Patricia Persaud, Guibao Liu, & Robert W. Clayton

Published August 10, 2018, SCEC Contribution #8374, 2018 SCEC Annual Meeting Poster #276

Earthquake ground motions in the greater Los Angeles area are known to be affected by basin amplification and the channeling and focusing of seismic energy as it passes through the San Gabriel and San Bernardino basins in the northern part of this region. Accurate representations of basin shape and depth are therefore key for providing realistic estimates of basin amplification. Various studies have provided improvements to the shape of the northern basins, e.g., using gravity modeling, through finite difference simulations of ground motion and with active source seismic profiles across the San Bernardino basin. However, the current Southern California Earthquake Center velocity model, CVM-S4.26, still lacks sufficient detail on the structure of these basins.
To help increase the accuracy of ground shaking models for the Los Angeles area, we use an urban array of 384 nodal geophones. Our data set is comprised of teleseismic events recorded along three transects in the greater Los Angeles area in 2017 and three additional transects collected in 2018. In each year, the instruments recorded for ~35 days. We have computed receiver functions along the three 2017 profiles to map the depth and shape of the sediment-basement interface and to identify possible deep fault offsets (Liu et al., 2018). The results show the Moho discontinuity, the bottom of the basement, and intermediary sedimentary layers. There are also indications of mid-crustal offsets along strike of the Red Hill and Raymond Faults. The results are compared to receiver functions from nearby permanent broadband stations and the 1993 LARSE experiment. The images show that dense deployments of node-type sensors can be used to investigate structure at the basin scale in a noisy urban environment, and therefore have potential value for seismic hazard studies.

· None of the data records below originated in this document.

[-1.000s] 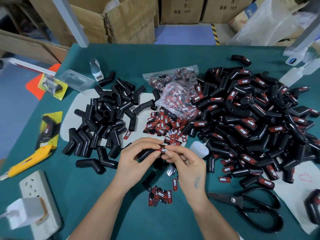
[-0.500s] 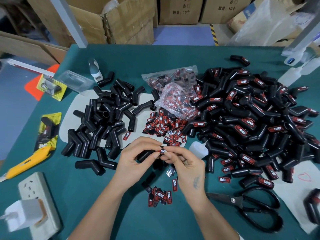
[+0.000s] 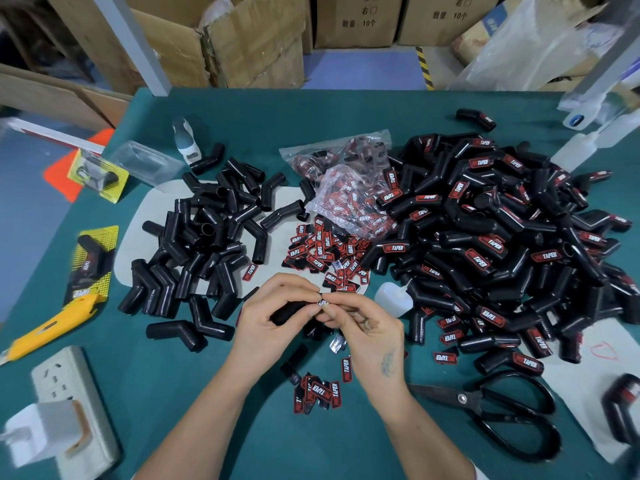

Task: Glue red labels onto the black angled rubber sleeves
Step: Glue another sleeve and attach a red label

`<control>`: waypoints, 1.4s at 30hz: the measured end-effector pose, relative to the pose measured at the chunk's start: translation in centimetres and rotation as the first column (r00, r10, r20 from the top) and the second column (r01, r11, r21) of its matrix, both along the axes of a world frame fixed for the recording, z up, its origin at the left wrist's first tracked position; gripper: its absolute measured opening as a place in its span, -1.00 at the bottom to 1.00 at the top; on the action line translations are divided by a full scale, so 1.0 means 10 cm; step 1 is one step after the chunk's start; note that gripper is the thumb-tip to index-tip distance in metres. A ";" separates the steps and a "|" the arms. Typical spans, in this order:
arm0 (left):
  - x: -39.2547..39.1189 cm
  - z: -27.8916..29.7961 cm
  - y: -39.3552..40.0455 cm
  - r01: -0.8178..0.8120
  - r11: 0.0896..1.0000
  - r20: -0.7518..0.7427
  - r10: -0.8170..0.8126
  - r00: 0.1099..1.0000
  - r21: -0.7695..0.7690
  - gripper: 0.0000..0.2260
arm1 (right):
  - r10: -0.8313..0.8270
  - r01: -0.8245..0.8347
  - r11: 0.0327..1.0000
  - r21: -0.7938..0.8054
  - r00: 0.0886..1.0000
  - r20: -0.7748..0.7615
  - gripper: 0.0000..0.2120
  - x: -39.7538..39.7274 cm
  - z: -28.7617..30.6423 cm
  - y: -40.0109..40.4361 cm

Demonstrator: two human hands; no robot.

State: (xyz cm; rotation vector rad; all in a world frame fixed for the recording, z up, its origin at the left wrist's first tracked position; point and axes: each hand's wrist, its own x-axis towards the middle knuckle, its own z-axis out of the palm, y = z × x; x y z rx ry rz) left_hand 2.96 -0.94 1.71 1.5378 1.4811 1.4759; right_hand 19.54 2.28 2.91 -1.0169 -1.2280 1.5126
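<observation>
The black angled rubber sleeve sits in my left hand, fingers curled round it so only a dark stretch shows under my palm; its far end is hidden behind my fingertips. My right hand meets it from the other side, thumb and forefinger pinching a small red label at the sleeve's tip; the label is mostly covered, and I cannot tell whether it already lies flat on the rubber. Both hands hover above the green table, near its front edge. Just beyond them lies the loose heap of red labels, with a few more between my wrists. Unlabelled sleeves pile up left, labelled ones right. A white glue bottle peeks out beside my right hand, partly buried. Black scissors lie to the right.
</observation>
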 end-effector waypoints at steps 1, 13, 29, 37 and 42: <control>0.00 0.00 0.00 0.001 1.000 0.004 -0.001 1.000 0.000 -0.88 | 0.001 -0.001 1.000 -0.002 1.000 -0.004 -0.70 0.00 0.00 0.00; 0.01 0.07 -0.01 -0.008 1.000 -0.005 0.007 1.000 -0.026 -0.91 | 0.019 -0.019 0.999 -0.051 1.000 -0.012 -0.69 0.01 0.04 0.03; -0.09 0.12 0.00 0.035 0.999 -0.043 -0.037 0.998 -0.041 -0.86 | 0.076 -0.082 0.992 -0.094 0.995 -0.065 -0.74 0.05 0.11 0.07; -0.10 0.11 0.00 0.039 0.998 -0.041 -0.041 0.998 -0.057 -0.82 | 0.092 -0.099 0.990 -0.103 0.993 -0.075 -0.73 0.07 0.10 0.08; -0.10 0.12 -0.01 0.052 0.997 -0.042 -0.055 0.998 -0.063 -0.80 | 0.086 -0.094 0.989 -0.117 0.994 -0.067 -0.75 0.06 0.10 0.07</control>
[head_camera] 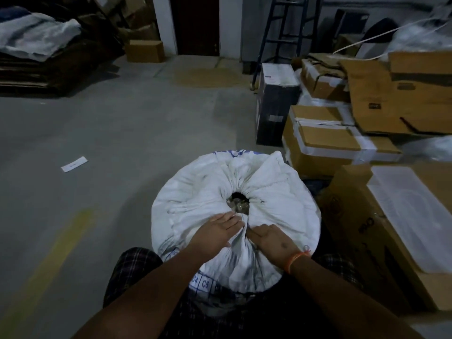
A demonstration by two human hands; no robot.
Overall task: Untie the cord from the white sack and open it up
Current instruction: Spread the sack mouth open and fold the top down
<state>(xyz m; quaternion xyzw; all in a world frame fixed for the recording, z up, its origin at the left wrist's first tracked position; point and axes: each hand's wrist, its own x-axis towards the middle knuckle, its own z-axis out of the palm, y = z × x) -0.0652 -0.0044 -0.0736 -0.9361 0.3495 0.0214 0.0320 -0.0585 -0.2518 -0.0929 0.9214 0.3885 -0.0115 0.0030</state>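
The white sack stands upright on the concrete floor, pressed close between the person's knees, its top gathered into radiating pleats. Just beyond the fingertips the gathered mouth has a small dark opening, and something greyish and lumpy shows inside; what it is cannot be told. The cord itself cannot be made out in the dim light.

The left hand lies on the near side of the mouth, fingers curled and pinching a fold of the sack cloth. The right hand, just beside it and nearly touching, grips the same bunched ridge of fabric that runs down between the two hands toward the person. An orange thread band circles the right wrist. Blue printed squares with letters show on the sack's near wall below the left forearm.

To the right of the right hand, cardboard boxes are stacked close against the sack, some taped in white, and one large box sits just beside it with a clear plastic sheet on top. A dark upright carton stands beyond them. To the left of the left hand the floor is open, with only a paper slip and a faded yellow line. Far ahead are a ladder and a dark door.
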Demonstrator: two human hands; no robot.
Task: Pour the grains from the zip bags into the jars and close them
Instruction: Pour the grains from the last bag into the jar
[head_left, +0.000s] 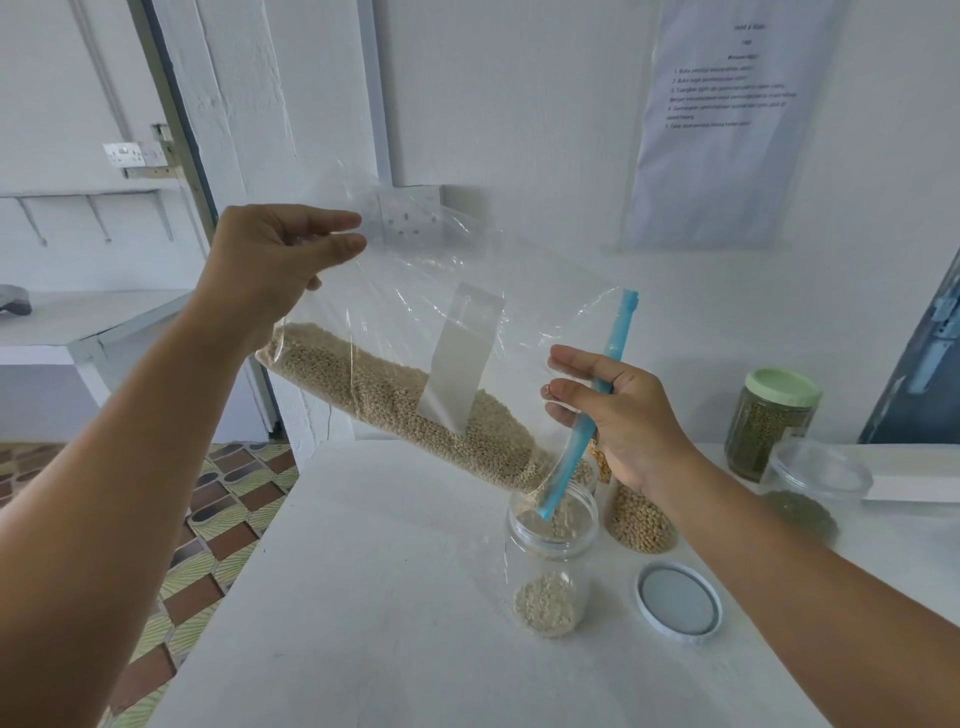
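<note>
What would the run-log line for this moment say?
step: pouring | left hand: holds bag bottom raised | right hand: grips zip end over jar | jar: partly filled | lid: off, on table

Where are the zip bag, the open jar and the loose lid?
zip bag (415, 395): head view, on the grain-filled lower part.
open jar (551, 566): head view, on its clear side wall.
lid (678, 603): head view, on its grey inner face.
</note>
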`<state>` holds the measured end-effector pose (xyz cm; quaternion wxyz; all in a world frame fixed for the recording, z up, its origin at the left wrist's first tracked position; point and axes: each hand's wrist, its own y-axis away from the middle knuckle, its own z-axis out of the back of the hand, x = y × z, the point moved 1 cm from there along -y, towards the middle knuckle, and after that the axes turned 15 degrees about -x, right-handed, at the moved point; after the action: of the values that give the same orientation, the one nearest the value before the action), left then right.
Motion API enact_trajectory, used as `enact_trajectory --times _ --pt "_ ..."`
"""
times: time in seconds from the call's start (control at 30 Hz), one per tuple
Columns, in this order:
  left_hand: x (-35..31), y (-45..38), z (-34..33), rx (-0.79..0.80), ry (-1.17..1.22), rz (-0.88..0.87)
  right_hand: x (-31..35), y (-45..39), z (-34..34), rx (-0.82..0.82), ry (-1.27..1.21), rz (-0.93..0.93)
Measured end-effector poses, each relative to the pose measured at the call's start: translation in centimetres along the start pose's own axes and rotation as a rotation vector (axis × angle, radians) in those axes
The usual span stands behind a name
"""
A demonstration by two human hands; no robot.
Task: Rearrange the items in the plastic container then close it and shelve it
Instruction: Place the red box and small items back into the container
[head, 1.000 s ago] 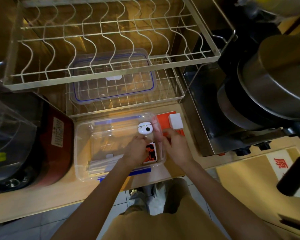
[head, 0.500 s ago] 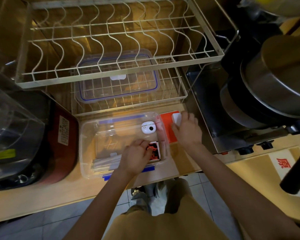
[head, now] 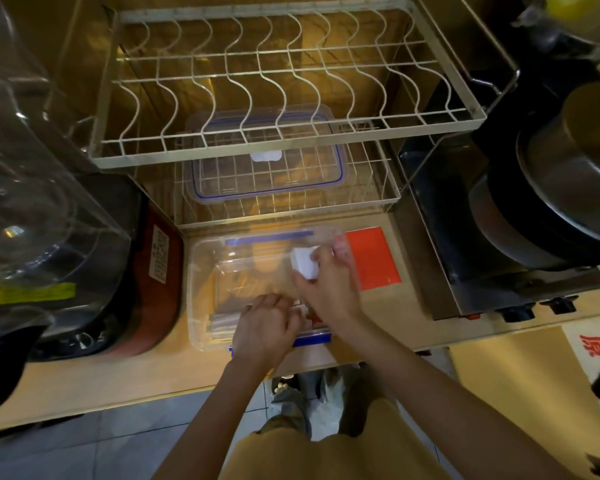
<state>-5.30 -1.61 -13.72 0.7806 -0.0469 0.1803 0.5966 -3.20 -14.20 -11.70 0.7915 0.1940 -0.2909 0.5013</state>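
Open clear container (head: 201, 292) is seen at frame centre on the wooden counter (head: 84, 375), blue latches at its upper and lower edges. A white block (head: 303, 263) is gripped by the right hand (head: 326, 289) over the container's right half, fingers wrapped around it. The left hand (head: 265, 329) is placed at the container's lower edge, fingers curled over items inside; whether anything is actually pinched cannot be told. A stack of pale flat items (head: 222, 323) is seen in the container's lower left, partly hidden by the left hand. An orange card (head: 373, 258) is laid flat on the counter just right of the container, apart from the hands. The lid (head: 267, 157), clear with a blue seal, is resting on the lower tier of the wire rack (head: 278, 91) above the container. A steel pot (head: 568, 174) is seen at right, a red appliance (head: 153, 282) at left.
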Motion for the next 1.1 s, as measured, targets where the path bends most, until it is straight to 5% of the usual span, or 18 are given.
enact_trajectory --times 0.13,0.6,1.1 --pt "0.1 -0.1 0.0 0.044 -0.002 0.014 0.1 -0.4 -2.9 0.144 0.247 0.011" --pt "0.1 -0.3 0.2 0.057 -0.017 -0.009 1.2 -1.6 -4.0 0.243 0.628 0.357" --pt "0.3 -0.3 -0.2 0.038 -0.002 -0.009 0.9 -2.1 -4.1 0.253 0.675 0.422"
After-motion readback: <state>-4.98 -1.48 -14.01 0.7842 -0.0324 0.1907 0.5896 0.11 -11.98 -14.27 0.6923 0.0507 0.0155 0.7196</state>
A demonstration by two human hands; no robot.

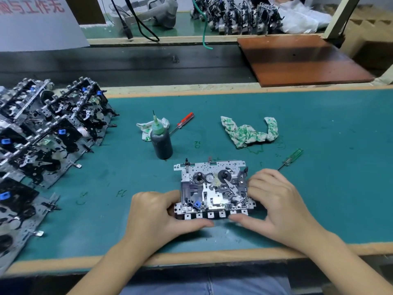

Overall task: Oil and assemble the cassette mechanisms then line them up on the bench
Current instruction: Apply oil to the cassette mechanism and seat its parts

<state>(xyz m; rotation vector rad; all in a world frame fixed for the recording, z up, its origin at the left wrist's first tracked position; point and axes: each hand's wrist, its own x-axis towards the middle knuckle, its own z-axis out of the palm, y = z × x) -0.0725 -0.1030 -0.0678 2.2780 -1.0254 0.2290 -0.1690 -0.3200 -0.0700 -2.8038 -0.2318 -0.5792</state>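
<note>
Far left of my grip: rows of cassette mechanisms (49,133), overlapping each other, running along the bench's left side. Between them and my hands, up past the grip: dark oil bottle (161,139) with green needle cap, upright, a crumpled rag (146,128) just behind it, red-handled screwdriver (184,121) beside that rag.

My left hand (157,213) grips the left edge of the one mechanism (212,188) I'm working on, thumb lying along its front edge under the key tabs, fingers curled against the side. The mechanism lies flat on the green bench mat (319,188), near the front edge, spindles facing up, small blue part at its front left.

My right hand (278,201) grips the right edge the same way, thumb along the front, meeting the left thumb's line, fingers curled onto the right side.

Beyond the right hand: green-handled screwdriver (292,157) near my fingers, second printed rag (251,133) farther back. Far right rear: brown board (297,60).
</note>
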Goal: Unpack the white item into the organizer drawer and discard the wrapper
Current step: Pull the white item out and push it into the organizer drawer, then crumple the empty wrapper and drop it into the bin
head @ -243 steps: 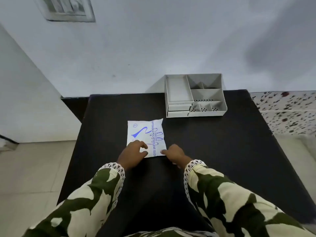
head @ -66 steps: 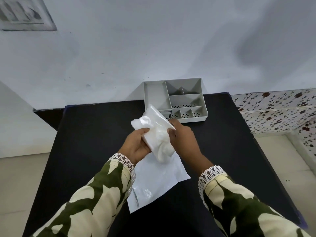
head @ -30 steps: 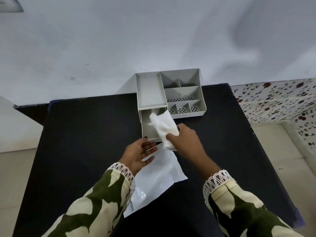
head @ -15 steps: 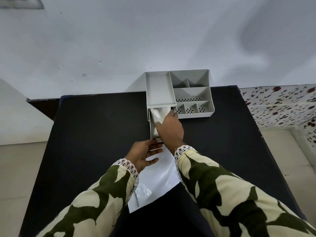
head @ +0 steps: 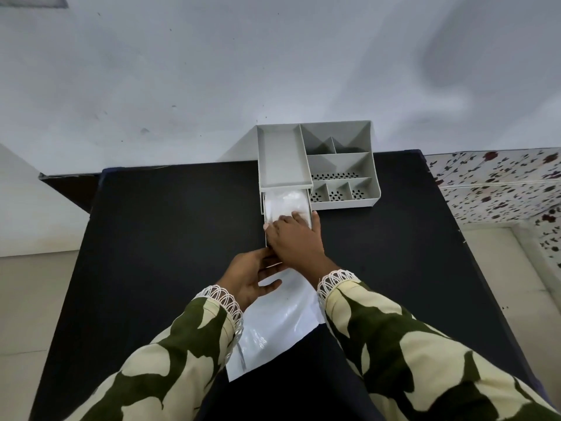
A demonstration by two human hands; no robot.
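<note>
Both hands (head: 293,238) block the drawer (head: 310,212) front; table (head: 167,238) left lies open

Wrapper (head: 274,326) text: none legible; the upturned face is plain white.
Organizer (head: 340,165) markings: none; no brand, label or number on its grey walls.
Drawer (head: 310,212) markings: none legible.
Wall, 12 o'clock: no sign or lettering.
Table (head: 170,226) surface: no printing.
</note>
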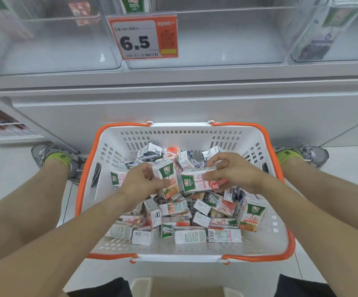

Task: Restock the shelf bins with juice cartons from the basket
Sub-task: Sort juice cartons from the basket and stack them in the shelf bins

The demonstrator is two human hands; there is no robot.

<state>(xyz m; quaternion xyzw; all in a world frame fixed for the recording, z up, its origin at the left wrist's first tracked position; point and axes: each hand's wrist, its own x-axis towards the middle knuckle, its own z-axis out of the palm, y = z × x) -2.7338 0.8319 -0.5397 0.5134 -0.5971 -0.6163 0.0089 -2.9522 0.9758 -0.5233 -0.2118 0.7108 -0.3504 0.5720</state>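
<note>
A white basket (pixel 184 130) with orange handles stands on the floor between my feet, holding several small juice cartons in a loose heap. My left hand (pixel 140 182) grips an orange-juice carton (pixel 167 179) above the heap. My right hand (pixel 230 170) holds a pink-labelled carton (pixel 195 182) lying on its side, right beside the other one. Clear shelf bins (pixel 216 39) run along the shelf above; the middle one shows a single green-topped carton (pixel 134 4) at its back.
An orange price tag (pixel 144 37) reading 6.5 hangs on the bin front. The left bin (pixel 49 39) and the right bin (pixel 332 31) show a few cartons. A white shelf ledge (pixel 173 82) juts out above the basket. My shoes stand on either side.
</note>
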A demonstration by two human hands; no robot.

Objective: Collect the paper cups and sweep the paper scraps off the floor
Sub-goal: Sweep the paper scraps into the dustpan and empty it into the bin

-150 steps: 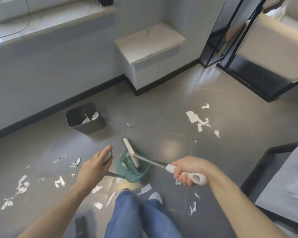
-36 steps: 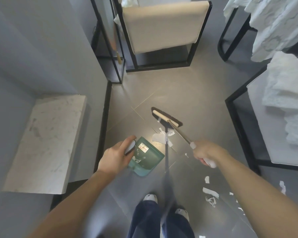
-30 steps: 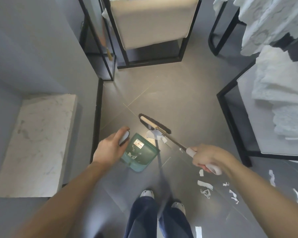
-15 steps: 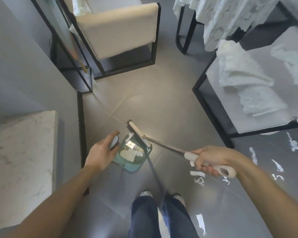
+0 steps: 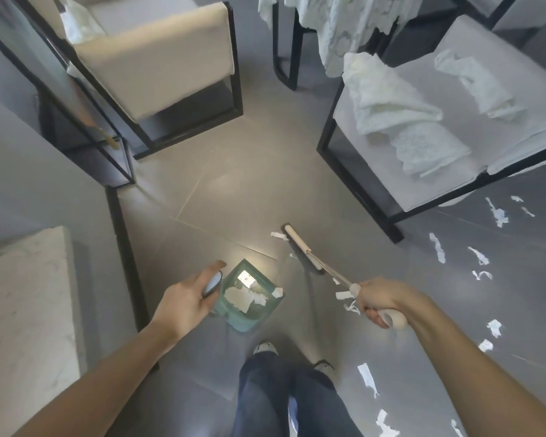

Liu, G., P. Persaud and R. W. Clayton (2018), Structure of the Northern Los Angeles Basins Revealed in Teleseismic Receiver Functions from Short‐Term Nodal Seismic Arrays. Seismological Research Letters. http://dx.doi.org/10.1785/0220180071

Key Words
San Bernardino basin, basin amplification, ground shaking, Los Angeles seismic hazard

Persaud, P., Liu, G., & Clayton, R. W. (2018, 08). Urban Nodal Array Maps Structure of the Northern Los Angeles Basins with Teleseismic Receiver Functions. Poster Presentation at 2018 SCEC Annual Meeting.